Les rivalités ne se limitent pas aux stratégies militaires. Les dirigeants de l’AFC/M23 s’affrontent également sur l’accès aux ressources et leur répartition. Des sources internes évoquent des griefs concernant un traitement préférentiel accordé aux officiers et combattants tutsis, exacerbant les divisions au sein du mouvement.

Une organisation fragmentée en zones de défense

Pour tenter de structurer son emprise territoriale, l’AFC/M23 a divisé les zones sous son contrôle en trois « zones de défense », chacune placée sous l’autorité d’un commandant différent :

  • Première zone : territoires de Nyiragongo, Rutshuru et Lubero, dirigée par le « général » Baudoin Ngaruye ;
  • Deuxième zone : Masisi et Walikale, placée sous le commandement du « général de brigade » Justin Gacheri Musanga ;
  • Troisième zone : Sud-Kivu, dirigée par le « général » Innocent Byamungu.

Cette organisation reflète les tensions internes, chaque zone étant susceptible de développer des stratégies et des priorités distinctes, parfois en contradiction avec les objectifs globaux du mouvement.

Une force de combat estimée à 30 000 combattants

Le rapport des experts de l’ONU estime que l’AFC/M23 dispose d’une force de combat d’environ 30 000 combattants. Cette estimation inclut :

  • Le « noyau dur » du M23, composé d’anciens membres du Congrès national pour la défense du peuple (CNDP) et du M23 historique ;
  • Des recrues mobilisées depuis 2021, notamment au sein de la diaspora et des camps de réfugiés au Rwanda ;
  • Des éléments issus de promotions récentes des Forces armées de la RDC (FARDC), de la Police nationale congolaise et des groupes Wazalendo, capturés ou ralliés après la chute de Goma ;
  • Des membres des forces de défense locales et des unités de police nouvellement constituées.

Un contexte sécuritaire toujours dégradé

Le nouveau rapport des experts de l’ONU intervient dans un contexte où la situation sécuritaire et humanitaire dans l’Est de la RDC continue de se détériorer. Malgré la signature de l’Accord de Washington et la tenue de réunions d’évaluation, les tensions persistent entre Kinshasa et Kigali. Chaque partie interprète à sa manière les dispositions de cet accord, rendant sa mise en œuvre complexe et difficile, un an après sa signature au niveau ministériel.
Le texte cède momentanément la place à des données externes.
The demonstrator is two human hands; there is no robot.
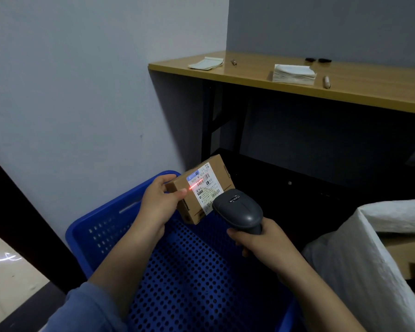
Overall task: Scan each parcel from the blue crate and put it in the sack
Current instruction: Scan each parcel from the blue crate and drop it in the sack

Le processus de Doha, placé sous l’égide du Qatar, peine également à aboutir. Malgré plusieurs cycles de discussions, les positions de Kinshasa et de la rébellion de l’Alliance du Fleuve Congo (AFC)/M23, soutenue par le Rwanda, restent éloignées. L’étape de Montreux, en Suisse, qui devait relancer ce processus, n’a pas produit les résultats escomptés. Les engagements pris n’ont pas été pleinement respectés, et la détérioration de la situation sécuritaire au Moyen-Orient a relégué ce dossier au second plan, ralentissant davantage les efforts de médiation.

Les divisions internes de l’AFC/M23, combinées à l’absence de progrès dans les processus de paix, laissent présager une continuation des violences et des instabilités dans l’Est de la RDC.